# [Exercise directions]
The lines you return must be all those in the data that hold the string "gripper".
Supplied information Start Marker
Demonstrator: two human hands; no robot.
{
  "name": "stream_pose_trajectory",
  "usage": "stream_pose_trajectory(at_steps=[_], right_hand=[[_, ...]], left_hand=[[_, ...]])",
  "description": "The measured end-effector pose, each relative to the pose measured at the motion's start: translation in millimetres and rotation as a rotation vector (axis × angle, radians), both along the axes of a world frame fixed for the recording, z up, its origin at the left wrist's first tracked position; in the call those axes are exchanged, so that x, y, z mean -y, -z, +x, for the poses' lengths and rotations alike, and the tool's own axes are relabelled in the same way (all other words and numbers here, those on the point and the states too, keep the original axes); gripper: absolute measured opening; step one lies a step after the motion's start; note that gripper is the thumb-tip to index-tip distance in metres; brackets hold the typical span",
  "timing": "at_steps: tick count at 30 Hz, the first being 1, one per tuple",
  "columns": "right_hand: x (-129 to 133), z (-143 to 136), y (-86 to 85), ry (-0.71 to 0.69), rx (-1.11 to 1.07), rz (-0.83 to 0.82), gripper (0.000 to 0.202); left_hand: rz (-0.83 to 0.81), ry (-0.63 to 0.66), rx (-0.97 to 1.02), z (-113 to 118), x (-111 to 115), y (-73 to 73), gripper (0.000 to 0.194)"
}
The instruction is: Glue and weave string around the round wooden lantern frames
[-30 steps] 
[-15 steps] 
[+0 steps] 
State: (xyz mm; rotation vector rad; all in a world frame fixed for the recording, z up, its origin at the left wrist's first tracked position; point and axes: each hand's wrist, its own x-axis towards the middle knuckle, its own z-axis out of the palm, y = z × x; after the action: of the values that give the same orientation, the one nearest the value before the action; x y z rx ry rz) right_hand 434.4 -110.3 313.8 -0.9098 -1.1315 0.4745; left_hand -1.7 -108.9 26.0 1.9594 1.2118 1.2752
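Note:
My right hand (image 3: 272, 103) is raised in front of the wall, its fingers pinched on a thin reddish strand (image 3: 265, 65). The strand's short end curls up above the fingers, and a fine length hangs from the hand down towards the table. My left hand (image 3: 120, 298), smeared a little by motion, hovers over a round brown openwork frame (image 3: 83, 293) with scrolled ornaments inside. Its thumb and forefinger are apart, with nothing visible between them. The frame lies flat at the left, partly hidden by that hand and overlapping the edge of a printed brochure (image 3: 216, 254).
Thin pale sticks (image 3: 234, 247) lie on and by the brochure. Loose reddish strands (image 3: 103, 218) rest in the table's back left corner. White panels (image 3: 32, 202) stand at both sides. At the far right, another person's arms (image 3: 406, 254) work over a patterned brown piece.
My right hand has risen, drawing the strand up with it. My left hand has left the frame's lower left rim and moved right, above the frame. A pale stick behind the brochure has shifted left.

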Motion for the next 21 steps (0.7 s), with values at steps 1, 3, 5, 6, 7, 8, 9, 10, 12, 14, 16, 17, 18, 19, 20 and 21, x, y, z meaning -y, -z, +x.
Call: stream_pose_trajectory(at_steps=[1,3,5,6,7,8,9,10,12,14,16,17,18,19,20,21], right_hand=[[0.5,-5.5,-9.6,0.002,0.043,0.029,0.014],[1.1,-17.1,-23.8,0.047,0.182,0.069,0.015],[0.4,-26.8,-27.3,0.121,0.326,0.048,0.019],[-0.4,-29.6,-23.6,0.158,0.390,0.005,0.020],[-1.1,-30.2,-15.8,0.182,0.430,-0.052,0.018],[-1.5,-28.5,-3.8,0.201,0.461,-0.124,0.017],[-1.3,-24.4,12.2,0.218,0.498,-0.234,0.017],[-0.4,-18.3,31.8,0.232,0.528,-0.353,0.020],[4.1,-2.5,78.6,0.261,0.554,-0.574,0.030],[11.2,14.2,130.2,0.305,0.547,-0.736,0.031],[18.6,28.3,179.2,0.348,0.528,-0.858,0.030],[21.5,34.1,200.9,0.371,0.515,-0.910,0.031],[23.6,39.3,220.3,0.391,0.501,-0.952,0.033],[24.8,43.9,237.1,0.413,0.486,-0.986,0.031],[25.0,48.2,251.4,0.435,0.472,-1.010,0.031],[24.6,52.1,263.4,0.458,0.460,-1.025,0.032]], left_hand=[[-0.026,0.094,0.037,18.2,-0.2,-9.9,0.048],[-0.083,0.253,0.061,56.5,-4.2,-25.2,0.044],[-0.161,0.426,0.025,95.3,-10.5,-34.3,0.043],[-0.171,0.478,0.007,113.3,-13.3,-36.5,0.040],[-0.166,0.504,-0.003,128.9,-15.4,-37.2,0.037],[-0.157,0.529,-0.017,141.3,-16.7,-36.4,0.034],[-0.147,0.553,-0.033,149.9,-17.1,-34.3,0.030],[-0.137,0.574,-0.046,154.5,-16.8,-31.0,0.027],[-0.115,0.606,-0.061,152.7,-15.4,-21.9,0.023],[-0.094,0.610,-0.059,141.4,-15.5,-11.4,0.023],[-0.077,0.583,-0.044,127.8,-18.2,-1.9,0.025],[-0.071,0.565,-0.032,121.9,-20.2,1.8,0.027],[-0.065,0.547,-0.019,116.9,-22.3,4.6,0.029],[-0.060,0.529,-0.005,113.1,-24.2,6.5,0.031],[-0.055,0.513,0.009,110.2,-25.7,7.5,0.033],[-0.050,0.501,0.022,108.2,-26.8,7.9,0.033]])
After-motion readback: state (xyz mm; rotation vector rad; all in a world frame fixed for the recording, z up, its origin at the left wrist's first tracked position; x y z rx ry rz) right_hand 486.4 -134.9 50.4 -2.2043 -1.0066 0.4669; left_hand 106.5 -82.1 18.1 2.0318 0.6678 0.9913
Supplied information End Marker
# [Solved problem]
  "description": "The measured end-effector pose, each relative to the pose measured at the motion's start: translation in millimetres and rotation as a rotation vector (axis × angle, radians), both along the axes of a world frame fixed for the recording, z up, its origin at the left wrist's first tracked position; in the call those axes are exchanged, so that x, y, z mean -y, -z, +x, for the poses' lengths and rotations alike, and the tool's own axes are relabelled in the same way (all other words and numbers here, those on the point and the states too, keep the original axes); gripper: absolute measured opening; step one lies a step after the motion's start; note that gripper is the thumb-tip to index-tip distance in metres; brackets hold the typical span",
  "columns": "right_hand: x (-129 to 133), z (-143 to 136), y (-86 to 85), ry (-0.71 to 0.69), rx (-1.11 to 1.07), rz (-0.83 to 0.82), gripper (0.000 to 0.202); left_hand: rz (-0.83 to 0.81), ry (-0.63 to 0.66), rx (-0.97 to 1.02), z (-113 to 118), x (-111 to 115), y (-73 to 73), gripper (0.000 to 0.194)"

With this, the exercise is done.